Tips & Bugs(雑記帳)
4. 今なぜフリーランスをつくりたいのか (97/8/16)
15年近く前の大学生時代には、出来るだけ実物に忠実に模型化しようと思って、機関車の組立図や写真を舐めるように?見て模型をつくっていました。そしてやはり模型を作るのならスケールモデルじゃなければと思っていました。フリーランスというと鉄道模型入門用の簡略モデルやお気楽にパーツの寄せ集めで作られた作品しか頭に思い浮かばなかったのかもしれません。
ただ今はスケールモデルではなくフリーランス(自由形)のモデルを作りたいのです。
私の興味の対象である「古典機(明治から大正の蒸気機関車)」は少量多品種で一形式が数両しかないものは珍しくありません。したがって○○型のモデルといっても、国鉄制式機の特定番号機モデルとほぼ同義になってしまいます。また形式が分かれていても実質は、当時の鉄道作業局や各鉄道会社がある一定の仕様を示し、それに対して欧米のメーカーが応札した、あるいは日本の代理店が適当に見繕って納入した結果にしか過ぎないと思うようになりました。先日亡くなった有名な歴史作家は、「歴史は90%の偶然と10%の必然からつくられる」と書いておられましたが、古典機についてもまさしくそれは当てはまると思われます。その機関車が日本を走っていたのも、単なる歴史の巡り合わせかもしれません。機関車史研究で有名な故金田茂裕氏はその著書の中で、当時の各メーカーに示された仕様についても解説されています。それを見ているともしこの仕様で、あのメーカーが受注していたらこんなロコが出来上がってきただろうというイメージが沸いてきます。そしてどんなにお気に入りのプロトタイプでも、細部をみると必ずしも100%自分の好みどおりというわけではありません。

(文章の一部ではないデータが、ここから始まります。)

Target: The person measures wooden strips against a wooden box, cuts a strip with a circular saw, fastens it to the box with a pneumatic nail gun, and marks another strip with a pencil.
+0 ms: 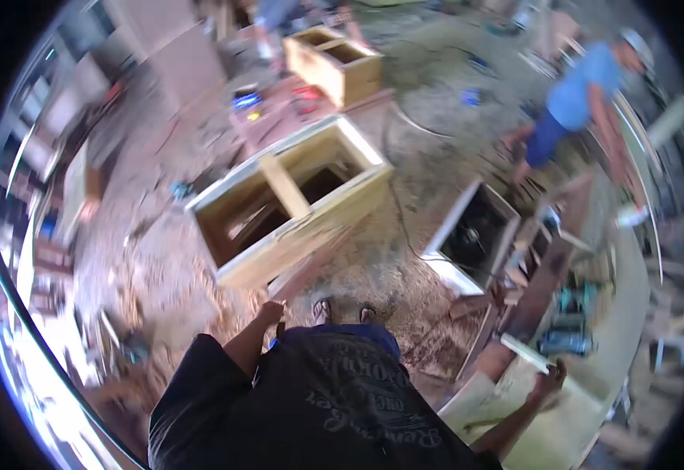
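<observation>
My left hand is low in front of me at the left of my dark shirt, its fingers closed round something small that I cannot make out. At the right, my right hand is at the end of a pale wooden strip, with its fingers closed on it above a pale board. Ahead of me stands an open wooden box frame with a crosspiece across its top.
Beyond is a smaller wooden box. A white-edged box stands right of centre, near a cluttered bench with a blue tool. One person in blue bends at the upper right; another is partly visible at the top. Sawdust covers the floor.
</observation>
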`<act>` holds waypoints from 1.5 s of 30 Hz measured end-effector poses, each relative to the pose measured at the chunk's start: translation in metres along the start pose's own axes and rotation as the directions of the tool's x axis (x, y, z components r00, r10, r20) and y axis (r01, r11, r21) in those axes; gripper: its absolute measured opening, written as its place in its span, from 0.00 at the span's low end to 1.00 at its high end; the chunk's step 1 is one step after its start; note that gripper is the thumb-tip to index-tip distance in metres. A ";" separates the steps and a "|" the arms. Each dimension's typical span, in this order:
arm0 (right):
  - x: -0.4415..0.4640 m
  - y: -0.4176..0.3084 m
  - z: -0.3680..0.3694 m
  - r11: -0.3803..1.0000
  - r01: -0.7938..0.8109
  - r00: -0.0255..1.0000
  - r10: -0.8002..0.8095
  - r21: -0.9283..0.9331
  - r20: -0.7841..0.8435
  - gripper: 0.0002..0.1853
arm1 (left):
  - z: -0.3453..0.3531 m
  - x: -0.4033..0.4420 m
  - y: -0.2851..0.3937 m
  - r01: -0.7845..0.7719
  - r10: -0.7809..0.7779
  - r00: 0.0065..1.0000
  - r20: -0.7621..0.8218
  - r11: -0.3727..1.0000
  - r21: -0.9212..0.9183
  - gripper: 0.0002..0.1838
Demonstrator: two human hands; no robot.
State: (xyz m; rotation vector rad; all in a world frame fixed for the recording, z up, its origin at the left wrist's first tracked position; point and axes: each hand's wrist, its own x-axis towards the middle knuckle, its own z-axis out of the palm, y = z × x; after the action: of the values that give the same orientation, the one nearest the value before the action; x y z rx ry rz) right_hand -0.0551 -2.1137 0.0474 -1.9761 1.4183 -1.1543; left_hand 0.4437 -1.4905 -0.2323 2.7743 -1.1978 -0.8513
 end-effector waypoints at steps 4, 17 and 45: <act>0.042 -0.150 0.151 0.793 -0.552 0.724 0.301 0.259 0.621 0.16 | 0.094 -0.054 0.037 0.329 -0.358 0.931 -0.077 0.910 -0.253 0.10; -0.235 -0.202 0.407 0.905 0.414 -0.703 0.246 0.103 0.668 0.03 | 0.212 -0.273 0.306 0.786 -0.892 0.180 0.415 -0.123 -0.606 0.14; -0.593 -0.397 0.397 0.172 0.674 -0.707 0.433 0.719 0.559 0.22 | 0.179 -0.445 0.255 -0.527 -0.434 -0.241 0.868 -0.693 -0.493 0.34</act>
State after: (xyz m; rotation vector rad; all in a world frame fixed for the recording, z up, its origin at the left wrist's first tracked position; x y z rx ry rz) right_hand 0.4182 -1.4630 -0.0935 -2.4684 -1.1054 1.8541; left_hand -0.0638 -1.3341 -0.1184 0.8110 1.8921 0.2869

また最近では、鉄道模型の世界でも少量多品種生産で、一昔前なら到底発売されることのなかったプロトタイプが次々と発売されています。完成品では出ないような車両を自作して自分だけ持っているというのは工作派のひとつの誇り(傲慢さでもありますが・・)であったわけですが、そういう状況もかわりつつあります。金に糸目をつけなければどんな模型でも手に入れるようなことができる時代になってきたように思います。このことは古典機モデルの世界にもおこってきています。
となれば自分だけしか持っていないモデルを持とうと思えば、究極的にはフリーランスということになりますね!!
というようなわけで今後は、自分で気に入ったスタイルのどこかに実物が存在したような「リアリズムをもった自由形」をつくっていきたいと思っています。
過去のTMS誌には素晴らしいフリーランスモデルがいろいろ発表されています。特に私は今野喜朗さんの緑のコロンビア(山陽鉄道5060タイプ)が好きなのです。気に入った他人のフリーランスを真似してつくるというのもいいなと最近では思っています。